Arrabiata - pogadaj z nim, powiedz, że jego chwilowa radość odbiera Ci potem spokój związany z bezstresowym gospodarowaniem pieniędzmi.

Jak nie pomoże, to Ty go obdaruj... kuponem na wizytę u psychologa.
Dobrze wiedzieć, że nie mam wyjątka pod dachem
arrabbiata jest offline Zgłoś do moderatora   Odpowiedz cytując
Stary 2011-12-06, 18:57   #92
TmargoT
Zakorzenienie
 
Avatar TmargoT
 
Zarejestrowany: 2008-01
Lokalizacja: Neverland
Wiadomości: 25 102
Dot.: Rozrzutny mąż

i jak tu dogodzić kobiecie.
najpierw się cieszy,a potem marudzi.
bądź tu mądry

Edytowane przez TmargoT
Czas edycji: 2011-12-06 o 18:58
TmargoT jest offline Zgłoś do moderatora   Odpowiedz cytując
Stary 2011-12-06, 20:01   #93
awia
Zakorzenienie
 
Avatar awia
 
Zarejestrowany: 2003-11
Lokalizacja: Śląsk
Wiadomości: 5 498
Dot.: Rozrzutny mąż

Arrabiatta - ja mialam podobnie, moze nie w tym stopniu, ale w dniu otrzymania pensji placilismy rachunki, czynsz, paliwo, czesc kasy szlo na wspolne, a ze tz sporo wiecej zarabial ode mnie to duzo wiecej mu zostawalo. I cala ta kasa cudownie do konca miesiaca znikala, przez co koncówke miesiaca zylismy za moje oszczednosci - a zarabiam 1000zl mniej niz Tz.
z tym ze on kupowal glownie sobie - jakies gry na kompa/ps3, jedzenie na miescie, przyjemnosci, ☠☠☠☠☠☠☠ki.

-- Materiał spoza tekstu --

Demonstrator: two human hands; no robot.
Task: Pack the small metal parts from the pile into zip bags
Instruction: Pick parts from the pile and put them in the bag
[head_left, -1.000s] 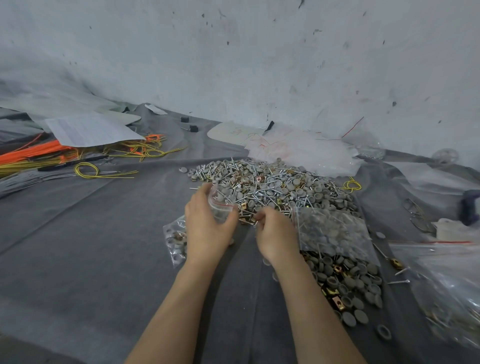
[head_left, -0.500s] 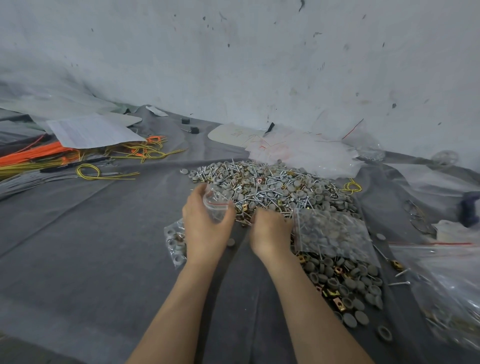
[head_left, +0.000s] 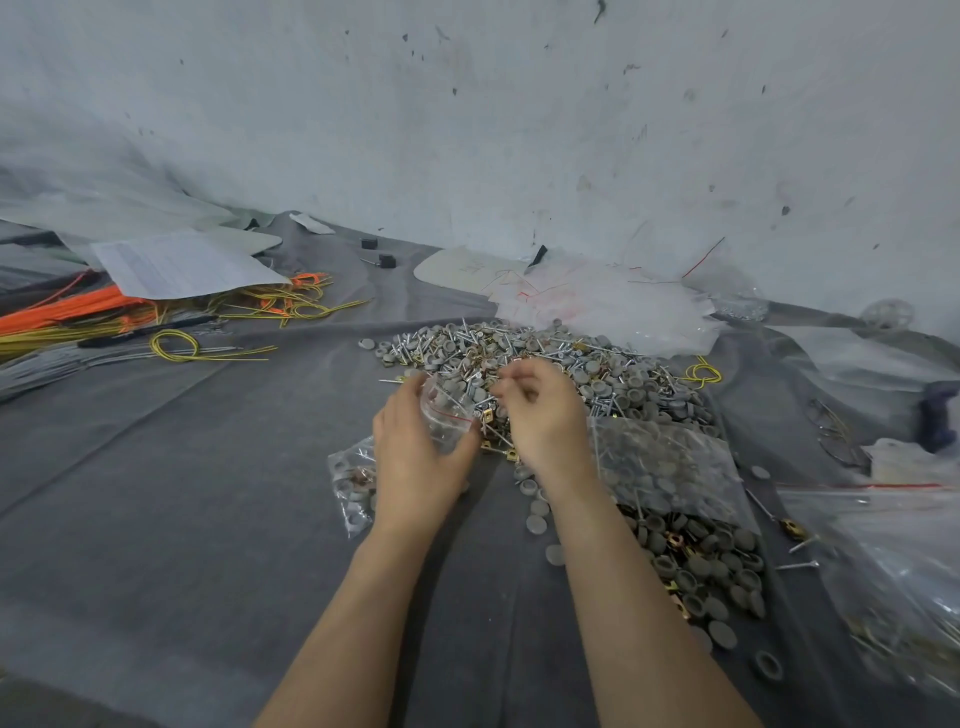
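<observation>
The left hand (head_left: 415, 457) grips a small zip bag (head_left: 448, 415), its mouth open. Just beside it the right hand (head_left: 545, 415) curls, blurred; whether it pinches a part, I cannot tell. Best release deep inside the mouth. The pile (head_left: 597, 369) lies just beyond.

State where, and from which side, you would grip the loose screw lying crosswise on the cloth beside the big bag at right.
Probably pinch the screw mid-shank from above, your fingers in front and behind. It lies flat on the grey cloth, pointing left-right, clear of other parts, so both long sides are open.
</observation>
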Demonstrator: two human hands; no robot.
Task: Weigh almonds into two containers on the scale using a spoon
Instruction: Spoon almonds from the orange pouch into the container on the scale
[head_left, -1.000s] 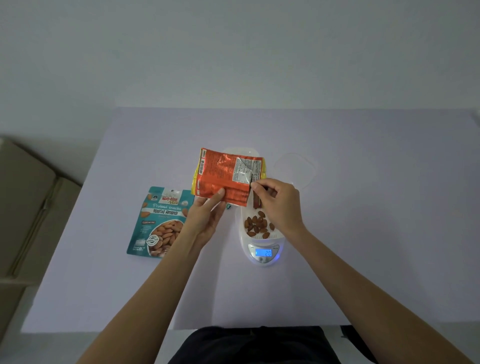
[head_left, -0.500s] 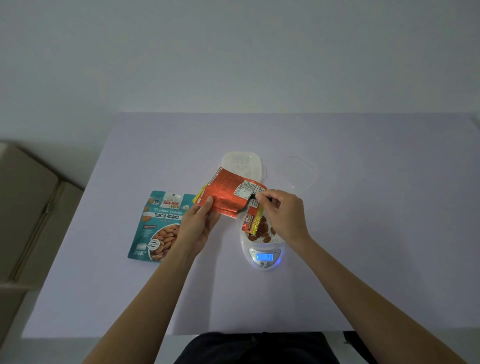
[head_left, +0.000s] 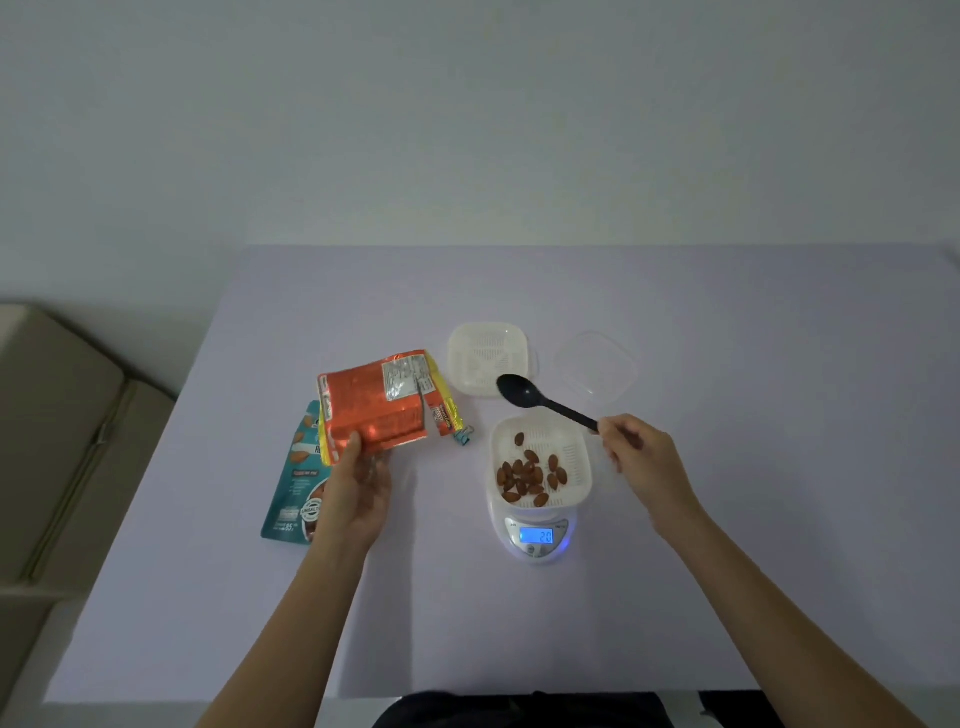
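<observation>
A white scale (head_left: 537, 538) with a lit blue display reading 20 carries a white container (head_left: 540, 431) holding several almonds (head_left: 530, 475). Behind it stands a second white container (head_left: 488, 358) with nothing visible inside. My right hand (head_left: 636, 457) pinches the handle of a black spoon (head_left: 540, 400), its bowl hovering between the two containers. My left hand (head_left: 358, 488) grips the lower edge of an orange almond packet (head_left: 379, 405), held above the table left of the scale. A torn strip hangs at the packet's right side.
A teal roasted-almond pouch (head_left: 293, 478) lies flat under my left hand, partly hidden. A clear lid (head_left: 597, 371) rests at the back right of the containers. The lilac table (head_left: 727, 519) stretches right; a beige box (head_left: 57, 441) sits off its left edge.
My right hand left the packet's torn corner and now holds the black spoon right of the scale. My left hand carried the orange packet left, uncovering the almonds on the scale.
</observation>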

Awantur, proszenia bylo co niemiara, on nie potrafi miesiecznie 200 zl odlozyc, a do tego jeszcze sie dlugo buntowal ze go z kasy rozliczam.

Malzenstwem nie jestesmy ale razem mieszkamy, tworzymy powazny zwiazek, planujemy zycie - i nie zamierzam sie z nim cale zycie użerac o kase. On nie ma potrzeby oszczedzenia na cos, zbierania - chce to idzie i kupuje.

W tym momencie podzial jest taki ze jego kasa idzie na mieszkanie i rachunki, drugie tyle na wspolne konto na zycie a na jego wlasnym zostaje mu pare stówek na wlasne przyjemnosci. Moja pensje odkladam w wiekszosci na konto oszczednosciowe ktore tz ma zakaz ruszac.
Dzieki czemu nagle okazalo sie ze mozemy miesiecznie calkiem sporą kwotę oszczedzic, ze starcza na wszytsko, ja mam jeszcze na osobistym zaskórniaki.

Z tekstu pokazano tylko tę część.